§ **Aim of the exercise**: Copy out the listing that follows exactly, dropping every picture.

§ **Working data**:
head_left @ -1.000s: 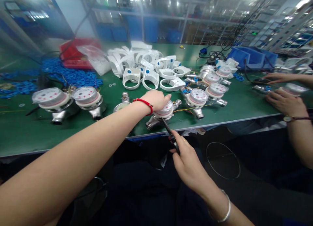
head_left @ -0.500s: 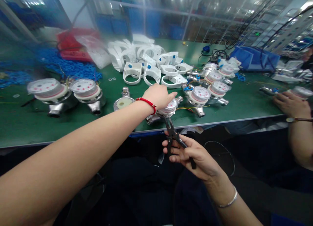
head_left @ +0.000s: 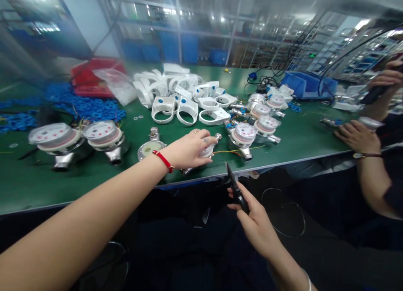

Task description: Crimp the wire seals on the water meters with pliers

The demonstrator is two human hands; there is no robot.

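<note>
My left hand [head_left: 187, 149], with a red cord bracelet at the wrist, lies over a water meter [head_left: 208, 151] near the table's front edge, fingers curled over its round clear top. Much of that meter is hidden under the hand. Coloured wires trail from it to the right. Below the edge, my right hand [head_left: 255, 219] grips dark-handled pliers [head_left: 236, 186], whose jaws point up and left, apart from the meter. Left of my left hand sits a meter body [head_left: 150, 149] with a pale round face and a threaded pipe end.
Two meters [head_left: 103, 133] stand at the left and several more [head_left: 244, 133] at the right. Behind lie white plastic collars [head_left: 189, 108], blue parts [head_left: 85, 104], a red bin [head_left: 97, 89] and a blue bin [head_left: 308, 85]. A co-worker's hand [head_left: 359, 137] rests at the far right.
My right hand has drawn the pliers down and right, away from the meter, and turned them. My left hand's fingers now spread over the meter's top. The view has shifted a little.
</note>
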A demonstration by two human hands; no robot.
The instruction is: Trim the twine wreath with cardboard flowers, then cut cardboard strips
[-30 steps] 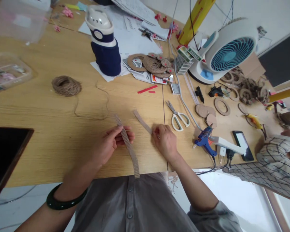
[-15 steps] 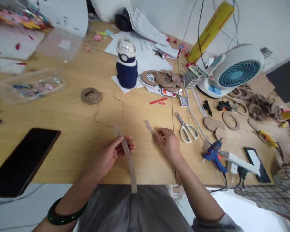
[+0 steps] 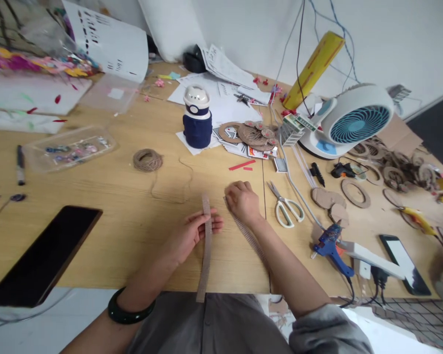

§ **Result of the task**:
head_left @ -1.000s: 
head_left @ -0.500s: 
head_left @ +0.000s: 

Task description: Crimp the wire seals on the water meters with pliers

The demonstrator is two human hands; there is no robot.

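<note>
My left hand [head_left: 187, 149], with a red cord bracelet at the wrist, lies over a water meter [head_left: 208, 151] near the table's front edge, fingers curled over its round clear top. Much of that meter is hidden under the hand. Coloured wires trail from it to the right. Below the edge, my right hand [head_left: 255, 219] grips dark-handled pliers [head_left: 236, 186], whose jaws point up and left, apart from the meter. Left of my left hand sits a meter body [head_left: 150, 149] with a pale round face and a threaded pipe end.
Two meters [head_left: 103, 133] stand at the left and several more [head_left: 244, 133] at the right. Behind lie white plastic collars [head_left: 189, 108], blue parts [head_left: 85, 104], a red bin [head_left: 97, 89] and a blue bin [head_left: 308, 85]. A co-worker's hand [head_left: 359, 137] rests at the far right.
My right hand has drawn the pliers down and right, away from the meter, and turned them. My left hand's fingers now spread over the meter's top. The view has shifted a little.
</note>
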A demonstration by two human hands; no robot.
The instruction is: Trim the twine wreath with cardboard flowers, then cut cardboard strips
[-30 steps] 
[-15 steps] 
[+0 steps] 

The answer given above is complete as it stands.